The National Academy of Sciences will lead a broad investigation into unintended acceleration and electronic vehicle controls under a 15-month study made public Tuesday.
In addition, the National Highway Traffic Safety Administration will conduct a separate inquiry into sudden acceleration by Toyota Motor Corp. vehicles. Toyota has issued nearly 10 million recall notices worldwide to correct floor mat and gas pedal defects that it says can lead to runaway vehicles.
The two investigations follow pressure from Congress on federal safety regulators to address persistent questions about the causes of unintended acceleration, and whether the problems stem from faulty computer-controlled electronic throttle systems.
At a time when cars are increasingly controlled through complex computer systems, the studies represent the most far-reaching effort yet to assess the causes of sudden acceleration.
"We are determined to get to the bottom of sudden acceleration," Transportation Secretary Ray LaHood said in a news release dated Tuesday. "For the safety of the American driving public, we must do everything possible to understand what is happening."
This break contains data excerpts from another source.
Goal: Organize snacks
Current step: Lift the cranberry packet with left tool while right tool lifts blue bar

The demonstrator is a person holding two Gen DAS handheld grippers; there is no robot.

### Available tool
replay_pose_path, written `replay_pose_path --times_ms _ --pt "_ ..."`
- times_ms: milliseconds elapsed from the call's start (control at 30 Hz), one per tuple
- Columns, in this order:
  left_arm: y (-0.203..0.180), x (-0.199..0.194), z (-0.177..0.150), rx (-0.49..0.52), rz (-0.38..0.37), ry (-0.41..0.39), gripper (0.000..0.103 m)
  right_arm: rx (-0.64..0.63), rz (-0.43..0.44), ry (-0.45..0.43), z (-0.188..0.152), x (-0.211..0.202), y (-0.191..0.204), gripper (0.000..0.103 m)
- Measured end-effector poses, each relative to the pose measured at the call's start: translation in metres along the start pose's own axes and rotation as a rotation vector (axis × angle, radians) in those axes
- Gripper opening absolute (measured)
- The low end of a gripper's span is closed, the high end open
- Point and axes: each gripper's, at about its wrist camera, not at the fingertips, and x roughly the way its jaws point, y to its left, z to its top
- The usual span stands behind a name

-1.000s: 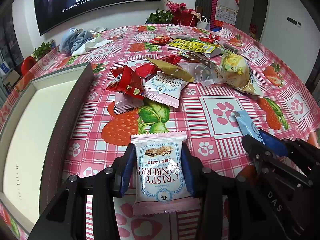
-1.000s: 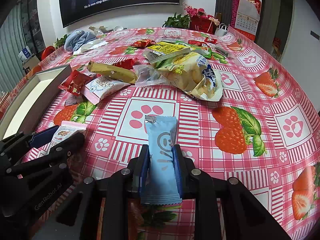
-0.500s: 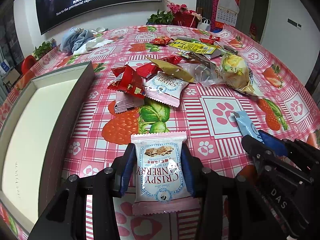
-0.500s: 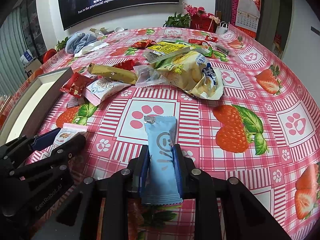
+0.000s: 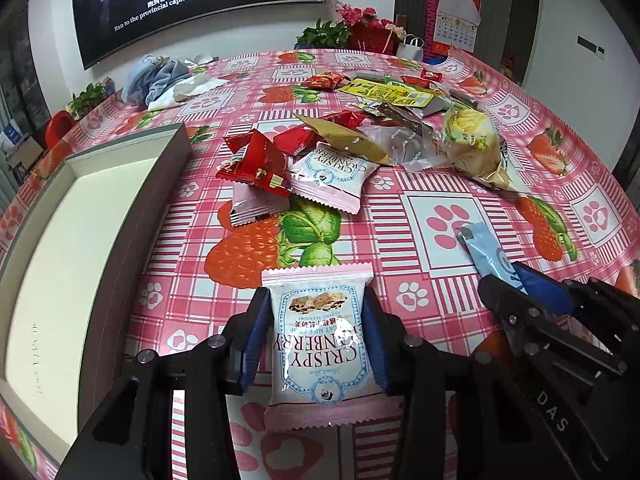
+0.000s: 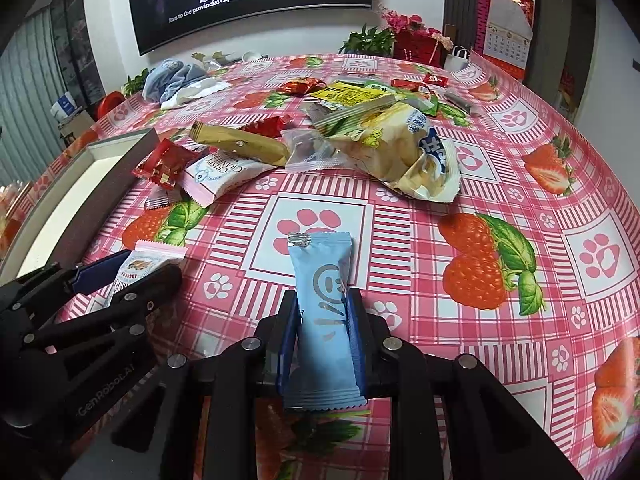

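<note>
My left gripper is shut on a pink-and-white cranberry crisp packet, held above the strawberry tablecloth. Its blue pads press both long edges of the packet. My right gripper is shut on a light blue snack bar that sticks out forward between the pads. In the left wrist view the right gripper shows at the lower right with the blue bar. In the right wrist view the left gripper shows at the lower left with its packet. A pile of loose snacks lies mid-table.
A large open box with a pale inside and grey walls sits at the left, its wall near the red packets. A big yellow chip bag, crumpled cloth and potted flowers lie further back.
</note>
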Motion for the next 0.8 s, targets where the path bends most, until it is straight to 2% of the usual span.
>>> replay_pose_path --times_ms 300,567,800 --pt "0.000 0.000 0.001 0.001 -0.005 0.002 0.048 0.002 -0.017 0.012 0.002 0.002 0.002 0.025" --pt "0.002 0.001 0.001 0.006 -0.017 0.009 0.048 0.027 -0.067 0.124 0.016 0.008 0.007 0.025" --pt "0.003 0.001 0.001 0.012 -0.026 0.012 0.048 0.053 -0.082 0.136 0.016 0.009 0.006 0.025"
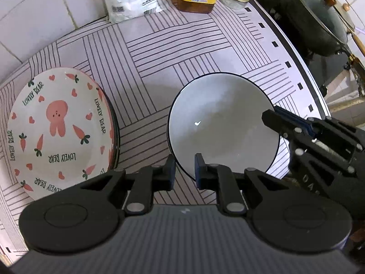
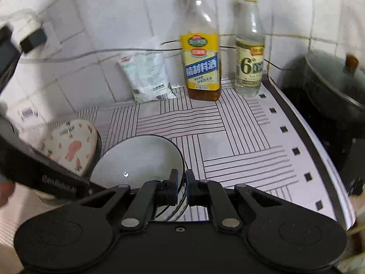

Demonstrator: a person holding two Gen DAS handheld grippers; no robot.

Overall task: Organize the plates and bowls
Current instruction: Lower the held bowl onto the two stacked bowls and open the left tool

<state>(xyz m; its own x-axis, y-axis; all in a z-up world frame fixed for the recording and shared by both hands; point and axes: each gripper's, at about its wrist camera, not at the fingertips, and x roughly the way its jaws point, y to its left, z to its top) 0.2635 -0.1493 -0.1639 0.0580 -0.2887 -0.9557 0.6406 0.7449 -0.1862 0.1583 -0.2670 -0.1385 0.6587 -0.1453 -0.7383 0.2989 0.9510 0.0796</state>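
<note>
- White bowl (image 1: 223, 125) with dark rim, near the middle of the striped desk (image 1: 173, 52); its right rim sits between the narrowly set fingers of the right gripper (image 2: 181, 186), which grip it.
- Left gripper (image 1: 184, 171): fingers partly spread astride the bowl's near rim; whether they touch it, I cannot tell.
- Rabbit-and-carrot plate (image 1: 59, 130), left of the bowl, resting on a dark-rimmed dish.
- Back wall: white packet (image 2: 148, 77); yellow-labelled bottle (image 2: 202, 54); clear bottle (image 2: 249, 52).
- Lidded dark pot (image 2: 333, 86), beyond the desk's right edge.
</note>
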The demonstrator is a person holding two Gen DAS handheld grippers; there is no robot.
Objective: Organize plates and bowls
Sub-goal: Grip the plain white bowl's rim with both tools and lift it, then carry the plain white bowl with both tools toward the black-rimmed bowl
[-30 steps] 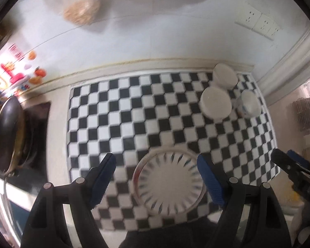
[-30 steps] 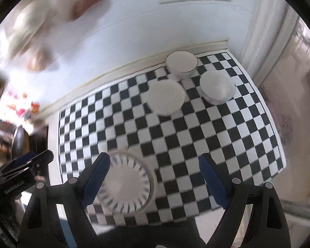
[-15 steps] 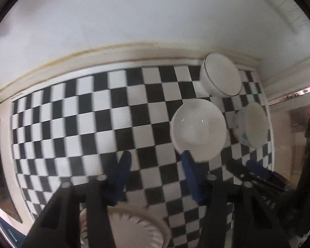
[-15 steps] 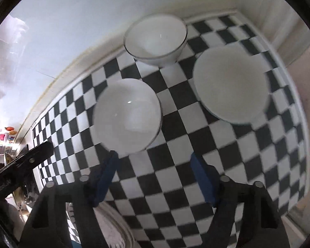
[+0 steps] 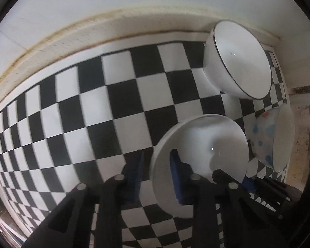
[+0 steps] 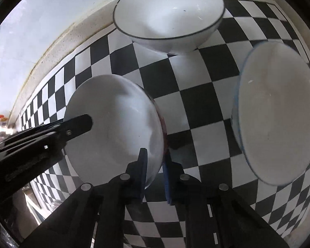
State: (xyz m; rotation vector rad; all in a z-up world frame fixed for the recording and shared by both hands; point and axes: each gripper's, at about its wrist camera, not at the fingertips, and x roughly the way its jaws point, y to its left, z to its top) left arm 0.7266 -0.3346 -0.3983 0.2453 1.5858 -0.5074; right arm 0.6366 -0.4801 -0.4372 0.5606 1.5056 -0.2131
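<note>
- Whereas a second ago both claws hung wide apart high above the checkered surface (image 5: pixel 117 103), each now pinches the plain white bowl (image 5: pixel 198 161) near the surface's right end: left claw (image 5: pixel 155 173) on its left rim, right claw (image 6: pixel 155 165) on its right rim.
- Beyond it, at the far right corner, stands the black-rimmed bowl (image 6: pixel 169 14); the dotted bowl (image 5: pixel 273 138) sits beside.
- With both rims clamped, lifting for stacking seems next.

No readable text, label, brand, number or sign shows in either view. Faint pale marks on the black arm of the other hand-held gripper (image 6: pixel 20 165), lower left of the right wrist view, are too blurred to read.
</note>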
LaHood also said he had asked his department's inspector general to assess whether federal safety regulators dropped the ball over the last eight years in reviewing thousands of motorist complaints about sudden acceleration.
The two studies are expected to cost about $3 million combined.
In recent congressional hearings, the performance of those regulators came under severe criticism, based on concerns that they lacked expertise to examine automobile electronics and depended too much on the industry to police itself.